'''

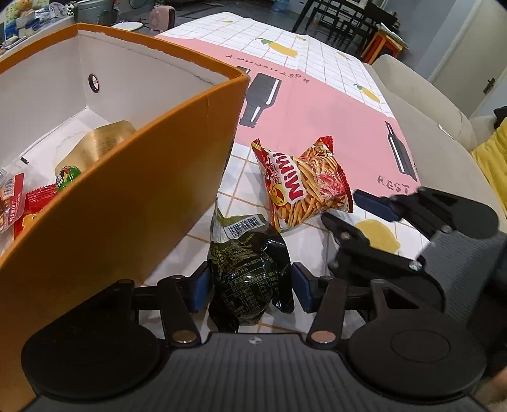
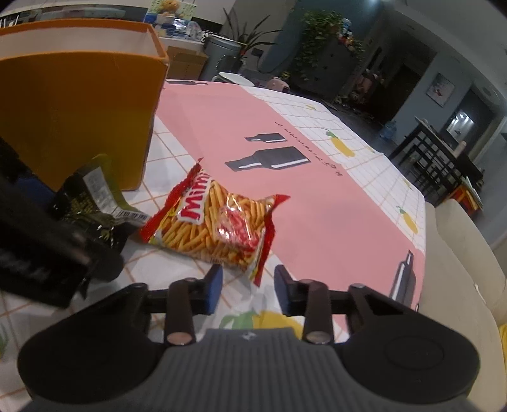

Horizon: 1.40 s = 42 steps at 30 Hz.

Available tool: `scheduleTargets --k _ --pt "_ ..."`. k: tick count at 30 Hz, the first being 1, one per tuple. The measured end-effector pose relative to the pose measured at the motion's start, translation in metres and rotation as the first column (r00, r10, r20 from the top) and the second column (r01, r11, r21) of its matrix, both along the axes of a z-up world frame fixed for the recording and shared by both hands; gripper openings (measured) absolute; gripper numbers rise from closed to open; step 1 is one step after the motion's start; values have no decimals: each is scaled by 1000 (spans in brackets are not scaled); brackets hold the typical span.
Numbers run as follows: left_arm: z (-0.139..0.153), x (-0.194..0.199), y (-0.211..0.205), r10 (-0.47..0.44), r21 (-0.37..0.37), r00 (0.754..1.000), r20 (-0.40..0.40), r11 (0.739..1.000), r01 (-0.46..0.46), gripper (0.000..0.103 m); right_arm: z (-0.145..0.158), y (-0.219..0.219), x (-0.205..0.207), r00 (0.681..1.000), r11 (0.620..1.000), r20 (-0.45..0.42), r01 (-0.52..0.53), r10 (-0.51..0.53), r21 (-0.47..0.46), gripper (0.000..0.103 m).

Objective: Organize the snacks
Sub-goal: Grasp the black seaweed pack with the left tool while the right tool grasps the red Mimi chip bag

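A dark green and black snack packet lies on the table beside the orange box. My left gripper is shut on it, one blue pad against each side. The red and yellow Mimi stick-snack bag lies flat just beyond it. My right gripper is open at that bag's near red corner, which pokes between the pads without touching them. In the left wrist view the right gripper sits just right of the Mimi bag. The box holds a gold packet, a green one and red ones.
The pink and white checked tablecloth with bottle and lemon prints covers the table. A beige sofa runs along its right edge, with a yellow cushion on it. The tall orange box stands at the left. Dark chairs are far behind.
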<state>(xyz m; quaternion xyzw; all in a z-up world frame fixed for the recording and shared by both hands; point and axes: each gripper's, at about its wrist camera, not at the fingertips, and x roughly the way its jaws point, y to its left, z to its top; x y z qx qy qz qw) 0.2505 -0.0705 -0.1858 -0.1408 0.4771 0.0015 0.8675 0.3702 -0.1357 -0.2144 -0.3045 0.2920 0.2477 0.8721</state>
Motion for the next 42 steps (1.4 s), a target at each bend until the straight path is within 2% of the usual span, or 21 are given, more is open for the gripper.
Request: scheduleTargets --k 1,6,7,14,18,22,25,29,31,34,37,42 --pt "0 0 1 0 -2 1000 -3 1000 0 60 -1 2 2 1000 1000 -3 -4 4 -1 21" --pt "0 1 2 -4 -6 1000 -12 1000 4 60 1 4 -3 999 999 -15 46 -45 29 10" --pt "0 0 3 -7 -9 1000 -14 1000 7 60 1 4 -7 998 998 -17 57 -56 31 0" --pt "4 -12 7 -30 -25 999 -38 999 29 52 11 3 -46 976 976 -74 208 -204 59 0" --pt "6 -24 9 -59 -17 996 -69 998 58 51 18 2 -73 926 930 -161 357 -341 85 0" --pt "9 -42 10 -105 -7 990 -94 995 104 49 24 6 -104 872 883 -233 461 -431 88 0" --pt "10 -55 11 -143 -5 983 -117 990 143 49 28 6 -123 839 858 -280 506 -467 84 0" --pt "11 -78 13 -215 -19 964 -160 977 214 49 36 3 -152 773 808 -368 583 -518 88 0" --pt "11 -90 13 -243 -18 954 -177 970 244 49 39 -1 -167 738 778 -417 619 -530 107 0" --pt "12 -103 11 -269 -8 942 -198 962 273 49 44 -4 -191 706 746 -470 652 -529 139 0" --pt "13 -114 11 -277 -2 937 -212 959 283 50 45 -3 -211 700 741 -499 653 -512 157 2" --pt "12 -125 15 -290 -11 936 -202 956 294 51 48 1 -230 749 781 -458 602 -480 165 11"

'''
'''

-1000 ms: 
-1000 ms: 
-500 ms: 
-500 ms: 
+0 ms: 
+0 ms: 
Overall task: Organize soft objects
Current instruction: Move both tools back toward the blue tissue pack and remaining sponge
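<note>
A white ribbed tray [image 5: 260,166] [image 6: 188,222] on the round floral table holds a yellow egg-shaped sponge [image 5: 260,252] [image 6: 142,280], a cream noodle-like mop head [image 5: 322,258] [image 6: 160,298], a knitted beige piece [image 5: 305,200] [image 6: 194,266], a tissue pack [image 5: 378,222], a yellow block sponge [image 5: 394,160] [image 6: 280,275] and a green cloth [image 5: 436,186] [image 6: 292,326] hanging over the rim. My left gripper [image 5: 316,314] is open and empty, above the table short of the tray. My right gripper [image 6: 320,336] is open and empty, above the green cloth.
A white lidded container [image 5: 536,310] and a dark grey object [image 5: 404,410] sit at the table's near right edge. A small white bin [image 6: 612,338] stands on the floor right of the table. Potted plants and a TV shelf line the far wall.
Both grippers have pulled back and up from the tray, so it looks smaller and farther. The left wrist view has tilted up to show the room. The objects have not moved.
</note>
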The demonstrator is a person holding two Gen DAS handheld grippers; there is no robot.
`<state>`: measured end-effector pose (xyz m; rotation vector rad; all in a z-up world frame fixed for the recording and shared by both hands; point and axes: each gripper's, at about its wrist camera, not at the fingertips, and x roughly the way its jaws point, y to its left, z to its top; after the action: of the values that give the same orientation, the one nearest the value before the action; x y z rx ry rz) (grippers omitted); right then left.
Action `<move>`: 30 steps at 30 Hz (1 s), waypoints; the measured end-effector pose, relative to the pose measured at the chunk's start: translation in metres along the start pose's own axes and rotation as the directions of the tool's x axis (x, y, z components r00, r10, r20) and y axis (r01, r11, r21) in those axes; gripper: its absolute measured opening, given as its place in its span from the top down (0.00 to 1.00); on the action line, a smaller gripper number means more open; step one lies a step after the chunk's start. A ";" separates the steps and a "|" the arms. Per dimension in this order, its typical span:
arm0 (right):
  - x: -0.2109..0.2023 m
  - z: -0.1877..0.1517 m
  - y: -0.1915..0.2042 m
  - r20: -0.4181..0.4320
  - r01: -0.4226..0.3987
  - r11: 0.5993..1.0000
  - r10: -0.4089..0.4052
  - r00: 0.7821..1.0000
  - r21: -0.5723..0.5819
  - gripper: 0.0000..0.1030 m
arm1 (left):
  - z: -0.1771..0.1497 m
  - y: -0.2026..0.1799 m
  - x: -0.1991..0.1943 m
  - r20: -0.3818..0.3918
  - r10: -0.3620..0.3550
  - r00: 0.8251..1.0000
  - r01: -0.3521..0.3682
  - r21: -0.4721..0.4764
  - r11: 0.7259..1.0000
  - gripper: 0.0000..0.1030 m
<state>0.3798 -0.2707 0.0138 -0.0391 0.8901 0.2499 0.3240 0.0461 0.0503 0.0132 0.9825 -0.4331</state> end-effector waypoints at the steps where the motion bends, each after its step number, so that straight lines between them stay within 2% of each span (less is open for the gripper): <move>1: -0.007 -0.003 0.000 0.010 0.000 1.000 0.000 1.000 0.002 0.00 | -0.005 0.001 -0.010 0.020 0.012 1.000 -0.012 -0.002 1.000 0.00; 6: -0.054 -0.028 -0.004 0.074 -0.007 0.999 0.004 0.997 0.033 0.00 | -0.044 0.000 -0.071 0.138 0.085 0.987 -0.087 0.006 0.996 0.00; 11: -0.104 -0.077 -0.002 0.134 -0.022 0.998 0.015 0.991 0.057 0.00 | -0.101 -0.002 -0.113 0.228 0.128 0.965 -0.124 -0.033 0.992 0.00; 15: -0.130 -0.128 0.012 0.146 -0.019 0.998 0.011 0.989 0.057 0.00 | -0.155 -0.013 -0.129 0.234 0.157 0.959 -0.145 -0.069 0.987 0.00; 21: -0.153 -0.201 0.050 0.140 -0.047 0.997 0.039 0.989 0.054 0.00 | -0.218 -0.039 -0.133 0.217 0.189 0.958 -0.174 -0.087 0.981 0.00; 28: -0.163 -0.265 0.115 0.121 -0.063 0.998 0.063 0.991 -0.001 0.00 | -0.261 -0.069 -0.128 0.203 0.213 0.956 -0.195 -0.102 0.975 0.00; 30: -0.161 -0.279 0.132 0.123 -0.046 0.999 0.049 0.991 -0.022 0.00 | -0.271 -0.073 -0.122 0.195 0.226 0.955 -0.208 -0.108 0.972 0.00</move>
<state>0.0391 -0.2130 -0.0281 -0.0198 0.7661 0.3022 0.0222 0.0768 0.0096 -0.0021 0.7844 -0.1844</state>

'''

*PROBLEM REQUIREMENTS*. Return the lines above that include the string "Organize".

*SOLUTION TO THE EXERCISE*.
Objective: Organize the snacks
Overall task: Organize soft objects

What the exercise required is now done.